I cant my head in a somewhat coquettish fashion before I can stop myself. He shouldn’t have needed to even ask. I will follow him wherever he leads me. For ever since our gazes met at Alina’s name day ball three months ago, I knew, I simply knew he was the one. My destiny.
“I am,” I reply, even as I dash to him. I fling my arms around his neck and rise on my toes. Our lips touch, and we breathe the same air. But only shortly, for romantics come later. First we shall make the world a better place.
As we leave the room, he doesn’t say where he’s taking me, and I don’t ask. I simply follow behind him, never glancing back. It drizzles in the tunnels, and I can’t keep track of the turns. We are somewhere under the palace garden, in the tunnels between the canals. That is all I know.
Though this isn’t my first time in the tunnels, I would get lost without my love, for we always take a different route, always go to a different destination. It’s warmer here than outside, and yet my toes go numb in the slightly-too-small sabots. Algae and mold cling to the rough walls. My eyes water and nose dribbles. My sisters and I, we have always known of the existence of these tunnels, but not about their true extent. I suspect my sisters don’t know the truth about many things, my younger sisters even less.
I fell in love with my captain upon first laying eyes on him. In the beginning, when our romance was merely budding, we slipped out of concerts and balls, into balconies and courtyards, just to talk and gaze at the stars. Gradually we grew bolder.
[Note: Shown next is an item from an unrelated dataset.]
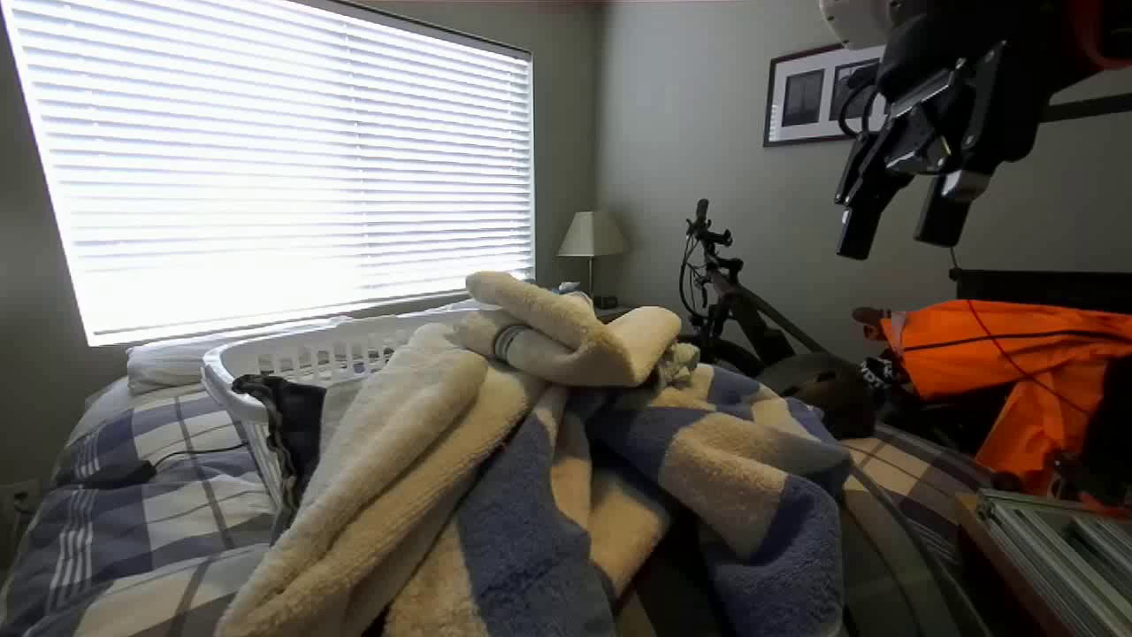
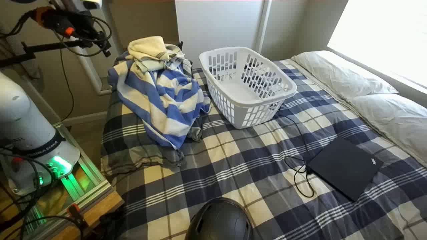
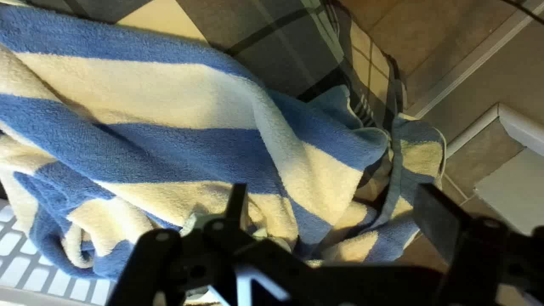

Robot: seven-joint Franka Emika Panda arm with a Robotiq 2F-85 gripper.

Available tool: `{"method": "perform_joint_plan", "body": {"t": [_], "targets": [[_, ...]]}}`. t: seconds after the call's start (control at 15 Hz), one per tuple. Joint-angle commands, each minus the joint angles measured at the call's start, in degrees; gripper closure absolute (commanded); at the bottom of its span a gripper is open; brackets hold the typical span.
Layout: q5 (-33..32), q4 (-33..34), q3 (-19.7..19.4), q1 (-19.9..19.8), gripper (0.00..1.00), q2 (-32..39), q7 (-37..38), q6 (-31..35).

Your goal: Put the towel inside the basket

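The towel (image 2: 146,50), a small cream terry cloth with thin dark stripes near one edge, lies folded on top of a blue-and-cream striped cloth (image 2: 166,96). It also shows at the top of the pile in an exterior view (image 1: 566,332). The white slotted basket (image 2: 248,104) stands upright on the bed beside the pile; its bare floor shows. A corner of the basket (image 3: 25,267) shows in the wrist view. My gripper (image 1: 898,232) is open, fingers pointing down, above and apart from the pile. In the wrist view the gripper (image 3: 333,199) has nothing between its fingers; the towel there is mostly hidden.
A plaid bed (image 2: 213,160) carries everything. A black laptop (image 2: 345,168) with a cable, a black helmet (image 2: 220,220) and pillows (image 2: 347,73) lie on it. A bicycle (image 1: 734,292) and an orange cloth (image 1: 1008,354) stand behind the pile.
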Motion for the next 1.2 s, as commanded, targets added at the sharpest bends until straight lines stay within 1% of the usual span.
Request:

We sneaked into the forgotten parts of the garden and sought shelter from abandoned pavilions. He could see straight into my lonely heart, how I longed to be more than beautiful, how I yearned to do more than just exist, to see what lay behind the palace grounds. He listened to me, and then after a month or so, on one starlit night, he promised to show me the world as it truly was. And though he warned me that there would be no turning back, I didn’t hesitate.